This brief question-and-answer guide provides valuable information to help administrators and nursing supervisors get their residents to benefit from outpatient psychotherapy and counseling.

When should you consider psychotherapy or counseling for a resident?

Psychotherapy is a partnership between a long term care resident and a professional, such as a psychologist. The psychologist is highly trained to help residents understand their feelings in order to assist them in changing their behavior.

According to the National Institute of Mental Health, one-third of adults in the United States experience an emotional or substance abuse problem. Nearly 25 percent of long term care residents suffer at some point from depression or anxiety.

You should consider psychotherapy for your residents under the following circumstances:

When they feel an overwhelming and prolonged sense of sadness or helplessness, or lack hope in their lives.

When their emotional difficulties make it hard for them to function from day to day. For example, when they are unable to concentrate on ADLs or they are too withdrawn.

When their actions are harmful to themselves or to others. For instance, if they resist directions or become overly aggressive.

When they are troubled by emotional difficulties with family members, a spouse or other residents.

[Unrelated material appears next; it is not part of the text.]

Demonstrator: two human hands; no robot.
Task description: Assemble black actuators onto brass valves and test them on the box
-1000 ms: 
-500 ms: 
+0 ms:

What does research show about the effectiveness of psychotherapy?

Research suggests that therapy effectively decreases residents depression and anxiety and related symptoms -- such as pain, fatigue and nausea. Psychotherapy has also been found to increase survival time for heart surgery and cancer patients, and it can have a positive effect on the body's immune system.

Research increasingly supports the idea that emotional and physical health are very closely linked and that therapy can improve an elderly persons overall health status.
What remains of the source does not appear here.